Steamboat Springs Hayden preacher Doug Zirkle’s passion throughout life has been to serve others, so asking for help does not come easily as he battles a serious health problem.
“I don’t want people to feel sorry for me,” Zirkle said. “I want to help. It’s real hard.”
Zirkle, 52, was diagnosed in 1980 with Type 1 diabetes, which typically inflicts otherwise healthy children and young adults and usually is managed with insulin. The need for a kidney transplant did not become apparent until after he suffered a heart attack in September 2010. He was put on the donor list this past November, but Zirkle and his wife of 28 years, Lisa Zirkle, 52, have been told it might be five years before a kidney becomes available from a deceased donor. But the couple does not know if they have that much time and are hoping someone living would consider donating a spare kidney that Doug Zirkle’s body will accept.
Zirkle said he has been trying to keep his medical condition quiet because he did not want the attention, especially as a preacher who devotes himself to helping people resolve problems and work toward their ambitions.
“We just want to be an invisible help,” Doug Zirkle said.
He is more concerned with the others that are going through a similar ordeal.
“It’s weird and uncomfortable,” Zirkle said.
He could need dialysis starting any day. He said he is weak, and there are days when he can hardly do anything. His youngest daughter, Caroline, 11, once had to help him put on his shoes.
Throughout the hardships, Doug Zirkle has only missed preaching once because of illness, his wife said.
For some, one day is too much.
Those who care about Zirkle want him to get the transplant and are sick of keeping quiet.
“He’s like, ‘I’m not any more important than any of the other people that need a kidney,’” Lisa Zirkle said. “But I’m not married to any of those other people. I don’t feel desperate, but obviously, there is a sense of urgency.”
The 100 congregation members at the Mission of Grace Baptist Church also have expressed their support in part because Doug Zirkle is viewed as an important figure in their community.
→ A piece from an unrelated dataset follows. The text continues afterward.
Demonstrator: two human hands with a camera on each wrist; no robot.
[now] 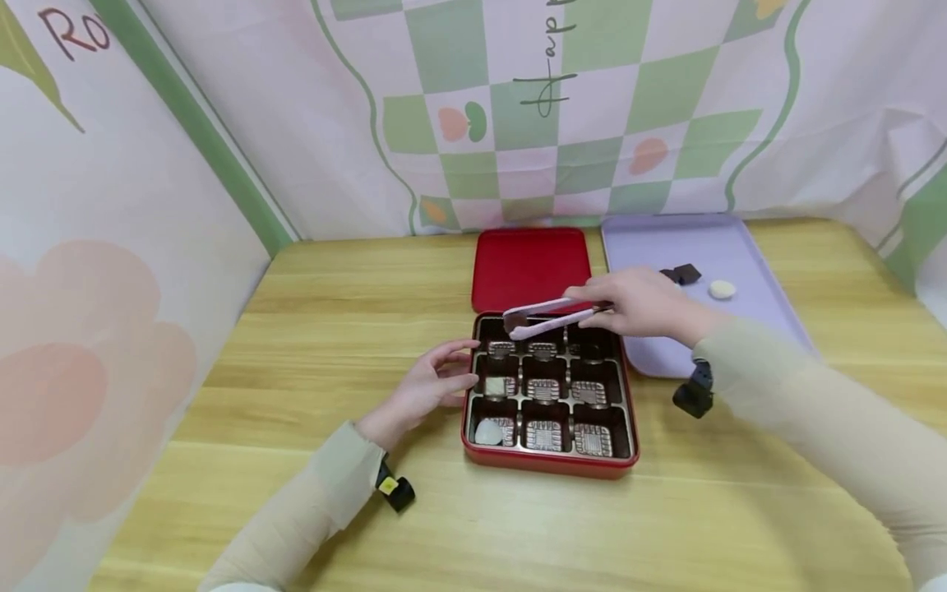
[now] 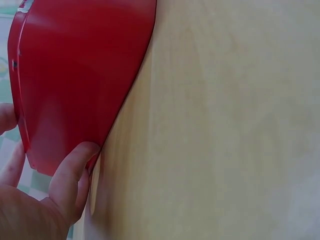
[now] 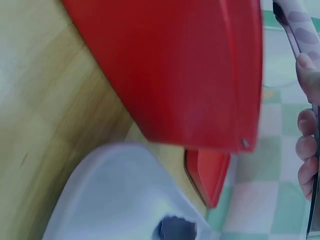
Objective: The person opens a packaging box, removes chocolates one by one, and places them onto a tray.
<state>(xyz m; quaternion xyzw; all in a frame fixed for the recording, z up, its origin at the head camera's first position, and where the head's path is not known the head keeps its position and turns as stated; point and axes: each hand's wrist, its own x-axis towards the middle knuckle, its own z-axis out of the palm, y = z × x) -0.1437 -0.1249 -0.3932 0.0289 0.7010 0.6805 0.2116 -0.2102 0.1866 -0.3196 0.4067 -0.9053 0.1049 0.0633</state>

“He’s buried and married a lot of people over 15 years,” said Kevin Kleckler, who is a church elder leading an effort to raise $25,000 to help the Zirkle family with expenses. The church has raised $13,000, and people can donate through the Mission of Grace Baptist Church kidney fund set up at the First National Bank of the Rockies.
Kleckler hopes there is someone out there that might be willing to donate a kidney that is a suitable match.
“He’s lives his life by stewardship and leadership,” Kleckler said. “The gift that God gave him was the gift or encouragement.”
The Zirkles moved to Hayden from Texas in 1998. The church was in need of a pastor and contacted Doug Zirkle, who was working in business and was not looking to pastor a church or move, but he agreed to come to Hayden and preach once. He ended up staying because he found the community to be like family.
Doug Zirkle took the church’s leadership role, but he was hesitant about taking on the responsibilities that go along with being known as the town’s pastor. That changed, though, when he presided over his first funeral, which was for an 18-year-old man that had drowned in the Yampa River.
“It was a tragedy, but it was an honor to do the eulogy and minister to the family,” Doug Zirkle said. “Little did I know that’s what we would be getting into, but we adjusted.”
Nearly 14 years later, the Zirkles and their four children still are proud to call Hayden home.
To help, Lisa Zirkle established a website, www.thestoryofdoug.com, to allow people to offer encouragement, educate people about his situation and to let them know what her husband is all about. This is one way she describes him:
“People talk about ‘real.’ Doug is ‘real.’ It’s a challenge to be who you are, and he perseveres in that.”